INSTRUCTIONS TO FOLLOW: Gather each line in the entries that includes the string "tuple".

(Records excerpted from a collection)
============================================================

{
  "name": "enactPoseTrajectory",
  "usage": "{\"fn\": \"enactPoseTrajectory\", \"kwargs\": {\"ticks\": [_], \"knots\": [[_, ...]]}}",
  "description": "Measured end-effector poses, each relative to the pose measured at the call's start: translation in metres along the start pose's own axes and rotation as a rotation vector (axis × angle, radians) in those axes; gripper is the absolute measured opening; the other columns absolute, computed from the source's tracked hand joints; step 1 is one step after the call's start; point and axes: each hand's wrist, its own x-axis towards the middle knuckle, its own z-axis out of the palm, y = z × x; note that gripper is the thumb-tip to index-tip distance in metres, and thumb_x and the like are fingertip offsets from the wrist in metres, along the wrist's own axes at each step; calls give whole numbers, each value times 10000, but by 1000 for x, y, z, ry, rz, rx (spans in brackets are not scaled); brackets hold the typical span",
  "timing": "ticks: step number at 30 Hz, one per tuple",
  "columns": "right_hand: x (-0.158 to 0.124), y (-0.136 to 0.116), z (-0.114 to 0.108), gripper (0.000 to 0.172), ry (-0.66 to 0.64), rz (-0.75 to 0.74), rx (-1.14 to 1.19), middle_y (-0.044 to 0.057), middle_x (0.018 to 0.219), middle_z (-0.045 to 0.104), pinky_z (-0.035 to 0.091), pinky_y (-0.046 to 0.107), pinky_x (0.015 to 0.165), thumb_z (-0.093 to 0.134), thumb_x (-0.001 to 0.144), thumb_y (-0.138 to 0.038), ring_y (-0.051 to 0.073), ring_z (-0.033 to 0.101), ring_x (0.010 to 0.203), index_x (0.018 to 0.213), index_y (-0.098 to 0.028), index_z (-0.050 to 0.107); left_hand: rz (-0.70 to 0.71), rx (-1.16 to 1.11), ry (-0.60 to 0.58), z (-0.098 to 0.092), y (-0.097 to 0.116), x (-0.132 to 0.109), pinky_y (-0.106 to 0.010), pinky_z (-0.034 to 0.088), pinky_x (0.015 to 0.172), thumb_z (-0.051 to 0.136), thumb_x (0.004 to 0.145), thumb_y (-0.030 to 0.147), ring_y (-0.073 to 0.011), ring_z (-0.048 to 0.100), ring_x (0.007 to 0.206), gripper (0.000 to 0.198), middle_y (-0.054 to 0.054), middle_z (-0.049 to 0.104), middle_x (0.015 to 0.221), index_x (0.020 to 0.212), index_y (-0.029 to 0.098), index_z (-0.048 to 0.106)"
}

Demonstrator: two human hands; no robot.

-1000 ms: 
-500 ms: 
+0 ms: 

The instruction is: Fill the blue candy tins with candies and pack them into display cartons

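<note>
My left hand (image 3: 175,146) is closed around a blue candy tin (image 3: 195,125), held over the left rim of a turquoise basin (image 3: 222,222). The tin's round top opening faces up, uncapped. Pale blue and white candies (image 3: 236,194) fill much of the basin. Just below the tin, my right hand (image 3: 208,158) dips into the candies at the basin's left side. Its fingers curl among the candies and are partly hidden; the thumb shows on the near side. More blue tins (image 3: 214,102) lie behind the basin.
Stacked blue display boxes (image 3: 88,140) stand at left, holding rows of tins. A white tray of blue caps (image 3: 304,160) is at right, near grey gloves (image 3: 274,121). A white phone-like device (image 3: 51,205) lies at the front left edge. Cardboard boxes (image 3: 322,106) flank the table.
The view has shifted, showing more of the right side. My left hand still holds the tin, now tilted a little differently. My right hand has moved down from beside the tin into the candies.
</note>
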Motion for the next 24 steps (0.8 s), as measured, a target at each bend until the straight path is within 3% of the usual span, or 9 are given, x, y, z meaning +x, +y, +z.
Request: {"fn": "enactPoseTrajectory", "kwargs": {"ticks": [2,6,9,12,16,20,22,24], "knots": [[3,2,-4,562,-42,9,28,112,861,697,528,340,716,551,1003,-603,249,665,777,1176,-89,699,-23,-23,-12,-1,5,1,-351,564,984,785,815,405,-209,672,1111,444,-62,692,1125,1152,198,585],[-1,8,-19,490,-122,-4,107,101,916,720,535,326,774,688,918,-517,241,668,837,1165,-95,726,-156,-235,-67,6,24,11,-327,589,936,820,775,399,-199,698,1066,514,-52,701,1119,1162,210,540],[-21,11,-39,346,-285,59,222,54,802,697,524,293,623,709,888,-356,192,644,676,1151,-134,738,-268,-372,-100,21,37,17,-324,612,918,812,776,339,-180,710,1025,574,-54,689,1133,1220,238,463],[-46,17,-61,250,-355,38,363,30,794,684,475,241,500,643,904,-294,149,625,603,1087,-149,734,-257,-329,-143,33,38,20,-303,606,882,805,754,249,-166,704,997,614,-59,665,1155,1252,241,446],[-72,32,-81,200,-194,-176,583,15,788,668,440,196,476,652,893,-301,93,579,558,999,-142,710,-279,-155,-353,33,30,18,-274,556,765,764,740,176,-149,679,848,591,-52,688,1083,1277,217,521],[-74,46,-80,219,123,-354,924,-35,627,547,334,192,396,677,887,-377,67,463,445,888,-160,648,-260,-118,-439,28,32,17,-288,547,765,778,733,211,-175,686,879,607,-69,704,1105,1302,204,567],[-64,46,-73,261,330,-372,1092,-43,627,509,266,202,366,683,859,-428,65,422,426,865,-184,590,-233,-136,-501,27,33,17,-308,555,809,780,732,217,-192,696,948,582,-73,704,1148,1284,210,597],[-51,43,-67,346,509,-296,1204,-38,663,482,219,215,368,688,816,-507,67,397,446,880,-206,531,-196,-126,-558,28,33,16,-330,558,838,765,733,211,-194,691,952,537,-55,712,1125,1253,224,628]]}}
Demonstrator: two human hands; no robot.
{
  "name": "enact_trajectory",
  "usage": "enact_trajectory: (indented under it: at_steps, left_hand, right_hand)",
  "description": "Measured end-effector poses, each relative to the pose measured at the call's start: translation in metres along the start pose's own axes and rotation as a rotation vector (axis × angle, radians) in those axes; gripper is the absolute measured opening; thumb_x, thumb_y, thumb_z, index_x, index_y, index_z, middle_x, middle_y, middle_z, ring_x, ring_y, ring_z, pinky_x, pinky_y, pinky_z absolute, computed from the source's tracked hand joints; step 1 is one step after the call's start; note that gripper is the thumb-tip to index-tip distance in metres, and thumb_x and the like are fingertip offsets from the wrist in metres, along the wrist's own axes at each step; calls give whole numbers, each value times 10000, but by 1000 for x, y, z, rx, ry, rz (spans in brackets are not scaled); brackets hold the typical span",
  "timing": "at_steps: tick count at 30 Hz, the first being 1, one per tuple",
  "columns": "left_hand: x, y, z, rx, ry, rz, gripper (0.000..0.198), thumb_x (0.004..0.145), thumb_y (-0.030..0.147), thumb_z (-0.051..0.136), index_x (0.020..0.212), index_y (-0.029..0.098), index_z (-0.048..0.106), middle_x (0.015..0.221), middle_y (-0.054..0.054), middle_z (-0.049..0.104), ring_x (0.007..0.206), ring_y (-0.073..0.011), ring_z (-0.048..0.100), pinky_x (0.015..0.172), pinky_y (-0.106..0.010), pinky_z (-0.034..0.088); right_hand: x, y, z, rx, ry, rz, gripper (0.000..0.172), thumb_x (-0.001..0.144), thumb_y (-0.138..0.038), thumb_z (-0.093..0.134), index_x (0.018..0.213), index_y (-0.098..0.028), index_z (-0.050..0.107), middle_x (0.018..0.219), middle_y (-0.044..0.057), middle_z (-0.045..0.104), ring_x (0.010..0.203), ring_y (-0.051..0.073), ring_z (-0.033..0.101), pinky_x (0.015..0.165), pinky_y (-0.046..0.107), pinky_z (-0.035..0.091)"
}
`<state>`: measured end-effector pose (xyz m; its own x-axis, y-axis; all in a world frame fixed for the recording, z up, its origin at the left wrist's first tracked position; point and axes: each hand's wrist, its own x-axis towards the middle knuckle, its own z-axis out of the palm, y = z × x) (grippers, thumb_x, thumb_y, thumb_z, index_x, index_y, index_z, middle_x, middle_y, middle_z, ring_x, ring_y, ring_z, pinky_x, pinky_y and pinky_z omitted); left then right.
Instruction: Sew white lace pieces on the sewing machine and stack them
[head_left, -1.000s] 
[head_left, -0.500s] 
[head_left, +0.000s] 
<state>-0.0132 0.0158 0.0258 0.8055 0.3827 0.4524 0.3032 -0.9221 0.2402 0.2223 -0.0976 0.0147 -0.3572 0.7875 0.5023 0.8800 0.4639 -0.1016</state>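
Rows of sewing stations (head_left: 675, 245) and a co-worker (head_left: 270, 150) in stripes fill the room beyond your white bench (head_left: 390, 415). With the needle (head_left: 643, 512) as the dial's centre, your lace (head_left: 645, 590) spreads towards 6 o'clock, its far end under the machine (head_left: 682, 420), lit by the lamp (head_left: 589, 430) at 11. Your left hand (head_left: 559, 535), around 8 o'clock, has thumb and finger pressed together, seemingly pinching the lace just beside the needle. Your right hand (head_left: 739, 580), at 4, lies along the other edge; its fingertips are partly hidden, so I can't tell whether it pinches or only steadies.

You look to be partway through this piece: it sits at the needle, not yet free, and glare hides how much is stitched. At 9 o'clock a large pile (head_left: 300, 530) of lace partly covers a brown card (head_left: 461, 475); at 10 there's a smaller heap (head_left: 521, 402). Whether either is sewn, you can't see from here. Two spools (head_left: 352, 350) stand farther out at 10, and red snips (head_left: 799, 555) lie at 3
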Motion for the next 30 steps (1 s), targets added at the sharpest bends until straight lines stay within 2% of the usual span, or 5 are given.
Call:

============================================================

SOLVED PROBLEM:
  "timing": "ticks: step number at 30 Hz, one per tuple",
  "timing": "at_steps: tick count at 30 Hz, the first being 1, one per tuple",

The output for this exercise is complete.